The lines to be extracted run from the start of the listing through the line containing "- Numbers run"; copy them exactly and nothing else.

*Exercise data:*
[Start of section]

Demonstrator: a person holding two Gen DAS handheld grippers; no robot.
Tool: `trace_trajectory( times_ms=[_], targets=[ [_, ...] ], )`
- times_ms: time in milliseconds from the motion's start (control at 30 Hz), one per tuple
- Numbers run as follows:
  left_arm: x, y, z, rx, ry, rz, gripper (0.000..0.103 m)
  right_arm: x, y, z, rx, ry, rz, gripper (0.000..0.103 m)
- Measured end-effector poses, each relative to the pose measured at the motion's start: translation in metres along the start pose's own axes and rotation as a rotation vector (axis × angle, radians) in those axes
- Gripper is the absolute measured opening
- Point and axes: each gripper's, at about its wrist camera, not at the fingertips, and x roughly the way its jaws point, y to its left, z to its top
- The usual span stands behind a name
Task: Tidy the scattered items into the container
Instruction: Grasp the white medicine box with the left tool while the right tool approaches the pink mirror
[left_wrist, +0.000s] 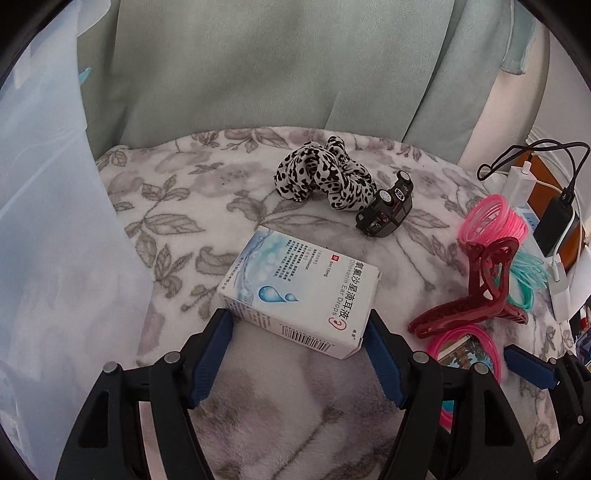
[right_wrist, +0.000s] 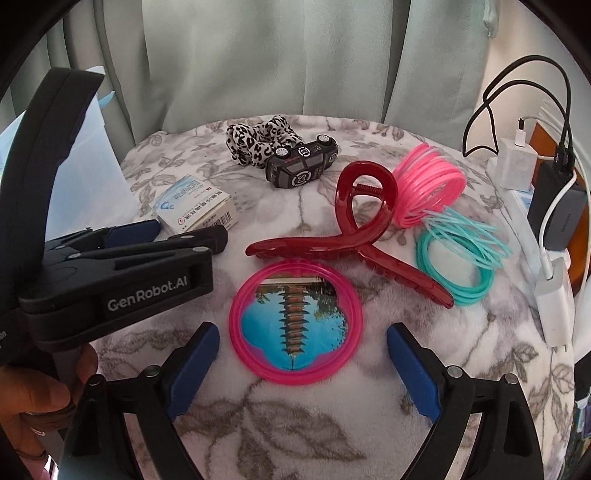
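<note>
Setting: pale green curtains hang behind a round surface covered with a floral fleece blanket (right_wrist: 295, 424).
Container: a translucent blue-white plastic bin (left_wrist: 44, 229) stands at the left edge of the blanket. I cannot see inside it, so I cannot tell whether anything has gone in.
Items left out: everything I can see lies on the blanket. I count an ear drops box (left_wrist: 295, 291), a leopard-print scrunchie (left_wrist: 321, 173), a black toy car (right_wrist: 303, 166) just beside the scrunchie, a dark red hair claw (right_wrist: 354, 236), a stack of pink bangles (right_wrist: 424, 184), a bunch of teal hair ties (right_wrist: 458, 266), and a pink round mirror (right_wrist: 293, 321).
Left gripper (left_wrist: 299, 354): I hold it low over the near end of the ear drops box. Its fingers stand apart, one on each side of the box's end; whether the pads press on the card I cannot tell.
Right gripper (right_wrist: 303, 369): I hold it over the pink round mirror with fingers spread wide, clear of the rim on both sides, gripping nothing.
Progress: I judge the tidying to be at an early stage, with seven items visible outside the bin.
Next, as I judge it: close on the box and on the mirror, then carry each to the bin at left.
Clutter not mine to move: chargers and cables (right_wrist: 517, 166) sit at the right edge.
</note>
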Motion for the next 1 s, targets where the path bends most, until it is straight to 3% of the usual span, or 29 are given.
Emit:
trace_trajectory(
  times_ms=[333,667,933,1000],
  targets=[
    [-0.004,0.005,0.001,-0.018,-0.019,-0.014,0.071,0.001,-0.003,0.002,0.015,-0.004,0.003,0.093],
    [-0.014,0.001,-0.003,-0.017,-0.020,-0.033,0.054,-0.004,-0.011,0.000,0.039,-0.008,0.020,0.083],
    [-0.027,-0.002,-0.006,-0.028,-0.025,-0.010,0.053,-0.008,-0.017,-0.005,0.055,-0.012,0.022,0.078],
    [-0.029,-0.002,-0.003,-0.042,-0.028,-0.015,0.057,-0.008,-0.017,-0.005,0.059,-0.013,0.021,0.078]
  ],
)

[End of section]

*Response area:*
Demonstrator: a person holding two Gen DAS handheld grippers; no robot.
Tool: `trace_trajectory( times_ms=[_], targets=[ [_, ...] ], )`
- times_ms: time in milliseconds from the motion's start (control at 30 Hz), one per tuple
- Numbers run as follows:

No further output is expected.